Die Auslastung im Schauspiel lag mit rund 25 Prozent deutlich unter der von Oper, Ballett sowie Kinder- und Jugendtheater. Insgesamt hatte das Theater Dortmund eine Auslastungsquote von 44,6 Prozent.
Programm umgestellt
Die geringe Auslastung im Schauspiel war bereits Anfang 2022 und im letzten Sommer ein Thema für die Politik. Julia Wissert hatte daraufhin das Programm für die laufende Spielzeit neu justiert. Dazu liegen noch keine Zahlen vor.
Das hinderte aber Pohlmann nicht daran, die Kritik der CDU zu erneuern. Warum erreiche Wissert das Publikum nicht, trotz gestiegenem Marketing-Etats, fragte Joachim Pohlmann und forderte, „die gelb-rote Karte für Frau Wissert ins Protokoll zu schreiben“.

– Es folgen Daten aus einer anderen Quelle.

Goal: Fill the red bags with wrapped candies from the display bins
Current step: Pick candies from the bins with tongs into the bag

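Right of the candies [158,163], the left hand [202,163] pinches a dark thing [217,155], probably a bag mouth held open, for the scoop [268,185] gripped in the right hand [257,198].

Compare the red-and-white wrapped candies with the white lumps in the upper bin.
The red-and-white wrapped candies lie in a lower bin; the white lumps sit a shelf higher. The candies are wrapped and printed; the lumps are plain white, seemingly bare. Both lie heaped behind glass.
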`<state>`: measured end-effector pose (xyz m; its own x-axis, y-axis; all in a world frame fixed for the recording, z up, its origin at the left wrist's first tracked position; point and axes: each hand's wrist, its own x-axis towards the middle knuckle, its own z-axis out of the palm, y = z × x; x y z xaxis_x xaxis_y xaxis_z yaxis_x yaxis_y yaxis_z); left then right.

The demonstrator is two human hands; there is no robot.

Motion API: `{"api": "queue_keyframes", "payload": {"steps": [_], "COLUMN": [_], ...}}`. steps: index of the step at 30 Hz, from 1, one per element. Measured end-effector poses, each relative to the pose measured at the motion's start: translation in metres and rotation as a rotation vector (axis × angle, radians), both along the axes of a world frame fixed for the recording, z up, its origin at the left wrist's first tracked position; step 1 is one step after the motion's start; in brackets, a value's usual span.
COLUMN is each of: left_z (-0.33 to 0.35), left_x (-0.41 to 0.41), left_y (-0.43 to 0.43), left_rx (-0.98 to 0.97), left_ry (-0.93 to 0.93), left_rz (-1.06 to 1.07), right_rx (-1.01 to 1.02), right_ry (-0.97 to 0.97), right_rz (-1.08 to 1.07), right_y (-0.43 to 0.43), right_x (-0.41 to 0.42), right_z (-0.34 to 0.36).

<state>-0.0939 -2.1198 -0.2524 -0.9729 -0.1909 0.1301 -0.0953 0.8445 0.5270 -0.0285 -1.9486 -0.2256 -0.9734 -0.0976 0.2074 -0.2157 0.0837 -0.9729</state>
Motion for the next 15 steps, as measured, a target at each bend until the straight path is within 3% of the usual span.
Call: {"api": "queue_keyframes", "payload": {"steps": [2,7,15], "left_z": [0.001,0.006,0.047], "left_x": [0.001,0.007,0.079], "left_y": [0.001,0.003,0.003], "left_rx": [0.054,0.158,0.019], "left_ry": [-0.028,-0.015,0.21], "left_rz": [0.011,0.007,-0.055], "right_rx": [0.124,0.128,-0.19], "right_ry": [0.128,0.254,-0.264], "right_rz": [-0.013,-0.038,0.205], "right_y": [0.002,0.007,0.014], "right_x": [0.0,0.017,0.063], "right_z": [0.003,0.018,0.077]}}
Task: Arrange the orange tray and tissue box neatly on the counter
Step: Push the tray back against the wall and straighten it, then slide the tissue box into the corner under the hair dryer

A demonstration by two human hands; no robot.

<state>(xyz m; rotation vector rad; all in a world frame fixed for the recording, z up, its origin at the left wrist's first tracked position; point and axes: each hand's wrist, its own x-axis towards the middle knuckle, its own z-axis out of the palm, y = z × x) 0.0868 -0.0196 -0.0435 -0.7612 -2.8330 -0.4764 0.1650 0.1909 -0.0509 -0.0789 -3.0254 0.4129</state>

Diese Kritik reichte für Dominik De Marco, kulturpolitischer Sprecher der SPD-Fraktion, sich zu der überzogenen Feststellung hinreißen zu lassen, „ich weiß nicht, ob da unterschwellig Rassismus mitspielt.“ Julia Wissert ist die erste schwarze Intendantin einer deutschen Bühne.

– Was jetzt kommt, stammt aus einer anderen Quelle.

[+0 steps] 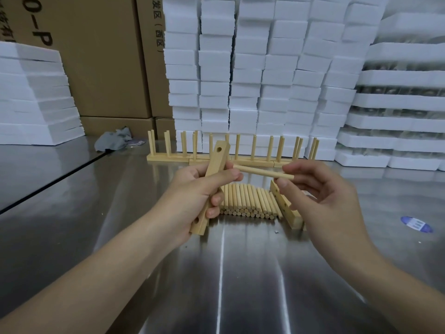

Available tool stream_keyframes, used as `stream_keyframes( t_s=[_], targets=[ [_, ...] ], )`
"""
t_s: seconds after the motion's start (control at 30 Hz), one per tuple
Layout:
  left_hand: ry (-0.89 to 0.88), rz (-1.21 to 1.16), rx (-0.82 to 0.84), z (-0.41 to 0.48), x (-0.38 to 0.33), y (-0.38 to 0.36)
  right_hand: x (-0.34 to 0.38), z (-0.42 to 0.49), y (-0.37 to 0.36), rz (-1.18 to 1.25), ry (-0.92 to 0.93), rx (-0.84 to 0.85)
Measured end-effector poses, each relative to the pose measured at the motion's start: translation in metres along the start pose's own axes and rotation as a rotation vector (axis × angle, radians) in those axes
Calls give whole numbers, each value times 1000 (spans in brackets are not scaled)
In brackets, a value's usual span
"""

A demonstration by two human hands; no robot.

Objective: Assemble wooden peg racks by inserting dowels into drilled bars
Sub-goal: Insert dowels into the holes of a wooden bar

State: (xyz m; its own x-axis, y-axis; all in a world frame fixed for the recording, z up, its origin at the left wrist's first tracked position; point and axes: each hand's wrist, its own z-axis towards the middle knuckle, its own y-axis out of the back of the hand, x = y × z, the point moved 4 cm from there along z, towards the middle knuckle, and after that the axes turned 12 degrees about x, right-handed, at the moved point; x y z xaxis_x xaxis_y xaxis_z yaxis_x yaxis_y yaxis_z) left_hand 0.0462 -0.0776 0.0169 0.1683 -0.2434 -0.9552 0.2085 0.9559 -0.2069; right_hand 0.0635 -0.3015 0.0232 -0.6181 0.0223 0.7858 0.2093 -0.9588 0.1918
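My left hand [192, 196] grips a drilled wooden bar [216, 160] held tilted above the steel table, one hole showing near its top end and another near its lower end. My right hand [320, 189] pinches a dowel [262, 172] by its right end; the dowel lies nearly level, its left end close to the bar's right side. Beneath my hands lies a pile of several loose dowels [250, 201], with another drilled bar [286, 208] leaning at its right. Finished peg racks [231, 150] stand in a row behind.
The steel table [240, 273] spreads toward me. Stacks of white foam blocks [265, 68] rise behind the racks, more foam at left [36, 97], cardboard boxes [101, 56] at back left. A grey rag [113, 141] and a blue sticker [416, 224] lie on the table.
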Motion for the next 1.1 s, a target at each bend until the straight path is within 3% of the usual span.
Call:
stream_keyframes(
  t_s=[0.17,0.33,0.5,0.87,0.93,1.1],
  targets=[
    [12,73,-30,0,1,1,5,-1,3,-61,28,-26],
    [3,18,78,1,2,-4,19,-5,7,-146,119,-52],
    [37,152,90,5,8,-5,23,-6,6,-188,128,-49],
    [6,73,54,0,4,-9,28,-5,7,-368,157,-39],
    [-21,125,22,-1,1,-10,34,-5,5,-497,220,-19],
    [-170,509,-44,-5,-8,-11,43,-5,6,-702,340,12]
  ],
)
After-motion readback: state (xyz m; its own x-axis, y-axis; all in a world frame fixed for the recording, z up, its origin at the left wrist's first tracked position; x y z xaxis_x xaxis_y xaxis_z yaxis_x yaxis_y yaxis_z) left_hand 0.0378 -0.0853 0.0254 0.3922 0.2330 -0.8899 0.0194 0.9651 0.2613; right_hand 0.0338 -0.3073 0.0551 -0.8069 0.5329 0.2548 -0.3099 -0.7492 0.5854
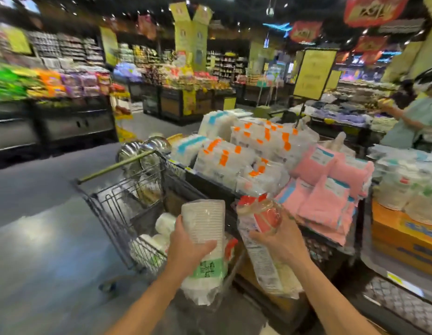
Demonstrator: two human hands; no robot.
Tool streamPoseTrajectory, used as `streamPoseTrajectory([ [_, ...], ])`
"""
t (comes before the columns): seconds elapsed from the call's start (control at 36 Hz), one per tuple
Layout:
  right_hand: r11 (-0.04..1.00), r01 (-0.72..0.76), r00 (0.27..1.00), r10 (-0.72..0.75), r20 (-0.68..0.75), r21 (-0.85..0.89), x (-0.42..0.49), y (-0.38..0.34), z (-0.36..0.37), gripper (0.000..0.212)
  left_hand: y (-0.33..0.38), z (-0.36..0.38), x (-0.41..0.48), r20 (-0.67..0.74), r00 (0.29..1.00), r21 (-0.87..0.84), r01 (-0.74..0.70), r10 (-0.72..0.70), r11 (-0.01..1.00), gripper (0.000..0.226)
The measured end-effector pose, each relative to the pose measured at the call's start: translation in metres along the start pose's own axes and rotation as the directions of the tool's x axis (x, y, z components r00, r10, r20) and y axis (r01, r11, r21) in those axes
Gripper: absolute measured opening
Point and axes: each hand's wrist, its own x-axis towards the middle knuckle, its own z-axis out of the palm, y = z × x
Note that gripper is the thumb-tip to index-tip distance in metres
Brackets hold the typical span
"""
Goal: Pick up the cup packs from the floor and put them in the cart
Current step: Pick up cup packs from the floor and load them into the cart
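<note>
My left hand grips a tall pack of white cups with a green label, held upright just right of the wire cart. My right hand holds a second clear-wrapped cup pack with a red top, tilted, close beside the first. Inside the cart basket lie several white cup packs. The cart's green handle bar points away to the upper right.
A display table heaped with plastic-wrapped packs and pink packs stands right behind the cart. An orange box sits at the right. A person stands at the far right. Open grey floor lies to the left.
</note>
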Motion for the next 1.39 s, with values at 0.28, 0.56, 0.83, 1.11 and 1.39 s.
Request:
streamPoseTrajectory([
  [0.28,0.995,0.083,0.983,-0.074,0.17,-0.049,0.07,-0.074,0.095,0.12,-0.053,-0.068,0.059,-0.168,0.98,-0.1,0.094,-0.11,0.991,0.104],
  [0.56,0.976,0.206,0.929,-0.17,0.33,-0.076,0.179,-0.108,0.16,0.13,-0.077,-0.064,0.143,-0.351,0.917,-0.107,0.163,-0.191,0.981,0.094],
  [0.83,0.963,0.27,0.851,-0.247,0.463,0.015,0.288,-0.122,0.215,0.116,-0.087,-0.048,0.222,-0.535,0.783,-0.166,0.27,-0.317,0.948,0.098],
  [1.11,0.965,0.236,0.789,-0.124,0.602,-0.11,0.363,-0.138,0.305,0.116,-0.131,-0.051,0.297,-0.575,0.699,-0.195,0.387,-0.425,0.901,0.097],
  [1.39,0.912,0.194,0.764,0.09,0.638,-0.362,0.42,-0.144,0.435,0.114,-0.226,-0.053,0.382,-0.497,0.54,-0.351,0.591,-0.679,0.726,0.114],
])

Eine Anschuldigung, die Joachim Pohlmann nicht auf sich sitzen lassen wollte: „Ich verbitte mir diesen Rassismusvorwurf. Ich war in der Auswahlkommission. Ich habe Frau Wissert mit ausgesucht. Sie ist engagiert, aber es funktioniert nicht. Das müssen Sie zur Kenntnis nehmen. Der Wurm muss dem Fisch schmecken, nicht dem Angler.“ Wisserts Programm gehe an 80 Prozent der Stadtbevölkerung vorbei.
Vorwurf verbeten
Auch die Grünen zeigten sich überrascht, dass „Frau Wissert von manchen Menschen so angegangen wird“, so Ausschussmitglied Oliver Stieglitz. Gleichzeitig räumte er ein, „dass die Besucherzahlen besser sein könnten“, dankte aber Julia Wissert und ihrem Team für ihr Engagement.

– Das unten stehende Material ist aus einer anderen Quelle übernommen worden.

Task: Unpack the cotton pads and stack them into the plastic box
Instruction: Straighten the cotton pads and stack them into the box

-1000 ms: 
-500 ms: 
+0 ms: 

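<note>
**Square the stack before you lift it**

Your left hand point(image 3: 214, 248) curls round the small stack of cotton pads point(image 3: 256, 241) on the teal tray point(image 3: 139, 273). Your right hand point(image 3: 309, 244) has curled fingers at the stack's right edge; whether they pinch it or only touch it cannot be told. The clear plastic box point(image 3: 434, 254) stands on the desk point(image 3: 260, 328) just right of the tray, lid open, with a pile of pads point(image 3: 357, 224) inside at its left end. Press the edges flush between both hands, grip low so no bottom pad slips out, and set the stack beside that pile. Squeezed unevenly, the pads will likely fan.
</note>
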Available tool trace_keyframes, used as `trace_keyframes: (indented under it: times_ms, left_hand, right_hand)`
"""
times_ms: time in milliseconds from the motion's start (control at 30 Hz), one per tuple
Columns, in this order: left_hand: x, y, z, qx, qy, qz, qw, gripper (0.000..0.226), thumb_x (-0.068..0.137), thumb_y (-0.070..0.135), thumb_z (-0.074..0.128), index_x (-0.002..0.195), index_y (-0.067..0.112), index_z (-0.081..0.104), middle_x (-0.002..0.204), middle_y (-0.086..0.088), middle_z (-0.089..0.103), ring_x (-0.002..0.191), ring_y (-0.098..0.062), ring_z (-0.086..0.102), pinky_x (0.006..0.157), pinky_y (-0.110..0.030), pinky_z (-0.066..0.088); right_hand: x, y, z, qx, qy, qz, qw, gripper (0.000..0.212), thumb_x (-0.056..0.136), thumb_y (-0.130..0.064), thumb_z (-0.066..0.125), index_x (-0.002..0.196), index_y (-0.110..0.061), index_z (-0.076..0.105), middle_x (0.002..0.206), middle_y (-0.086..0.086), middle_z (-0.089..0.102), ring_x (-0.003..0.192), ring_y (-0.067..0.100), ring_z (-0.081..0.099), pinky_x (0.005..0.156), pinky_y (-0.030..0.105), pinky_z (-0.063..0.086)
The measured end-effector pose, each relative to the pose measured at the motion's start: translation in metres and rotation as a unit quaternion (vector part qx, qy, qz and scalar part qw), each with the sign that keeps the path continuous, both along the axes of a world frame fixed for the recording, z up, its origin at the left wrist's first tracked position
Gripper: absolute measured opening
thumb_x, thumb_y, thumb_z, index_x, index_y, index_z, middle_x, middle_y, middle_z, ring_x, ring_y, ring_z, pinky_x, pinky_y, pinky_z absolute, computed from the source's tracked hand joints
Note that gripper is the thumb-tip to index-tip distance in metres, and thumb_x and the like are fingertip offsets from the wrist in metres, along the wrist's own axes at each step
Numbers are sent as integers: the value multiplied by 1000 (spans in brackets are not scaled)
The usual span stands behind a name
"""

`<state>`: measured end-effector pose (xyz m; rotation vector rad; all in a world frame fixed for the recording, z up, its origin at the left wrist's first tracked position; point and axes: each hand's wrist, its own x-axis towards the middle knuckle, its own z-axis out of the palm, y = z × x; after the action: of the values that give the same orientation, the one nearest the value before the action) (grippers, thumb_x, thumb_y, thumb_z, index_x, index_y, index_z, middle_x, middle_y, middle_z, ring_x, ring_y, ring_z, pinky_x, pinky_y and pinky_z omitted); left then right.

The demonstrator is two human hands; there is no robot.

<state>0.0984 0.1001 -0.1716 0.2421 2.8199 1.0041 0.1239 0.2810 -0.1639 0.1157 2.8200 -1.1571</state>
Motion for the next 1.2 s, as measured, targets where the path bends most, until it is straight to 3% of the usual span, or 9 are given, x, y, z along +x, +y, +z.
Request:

Stadtdirektor und Kulturdezernent Jörg Stüdemann betonte noch einmal, der von der Verwaltung vorgelegte Bericht stamme aus der abgelaufenen Saison. „Heute liegen wir bei einer Auslastung von mehr als 30 bis 40 Prozent.“ Julia Wissert habe vor der Herausforderung gestanden, in einer wegen Corona nicht bespielbaren Theatersituation ein Haus mit einem neuen Konzept vollzumachen.
Lächerlicher Vorwurf
Pohlmanns Vorwurf, Julia Wissert erreiche mit ihrem Programm 80 Prozent der Stadtgesellschaft nicht, sei „völlig falsch“, sagt der Kulturdezernent; denn nur fünf bis zehn Prozent der Stadtbevölkerung erreiche man überhaupt als Theaternutzer. „Wenn Frau Wissert es schaffen würde, 20 Prozent anzusprechen, wäre sie im Best of der deutschen Theater.“
Fazit: Es war am Ende eine Diskussion zum falschen Zeitpunkt. Und es war eine unsachliche Diskussion, vor allem, was den lächerlichen Rassismusvorwurf betrifft, mit dem man auch die Arbeit von Julia Wissert herabwürdigt; denn allein um den Erfolg oder Nichterfolg ihrer Arbeit geht es. Man kann nur alle Beteiligten dazu aufrufen: Bitte die entscheidenden Fakten abwarten - und mehr Sachlichkeit in der aufgeregten Diskussion.
Julia Wissert selbst hat Texte zum strukturellen Rassismus im Theater verfasst. Und 2017 entwickelte sie zusammen mit der Anwältin Sonja Laaser die Anti-Rassismus-Klausel – einen vertraglichen Zusatz für Werkverträge in Kulturinstitutionen.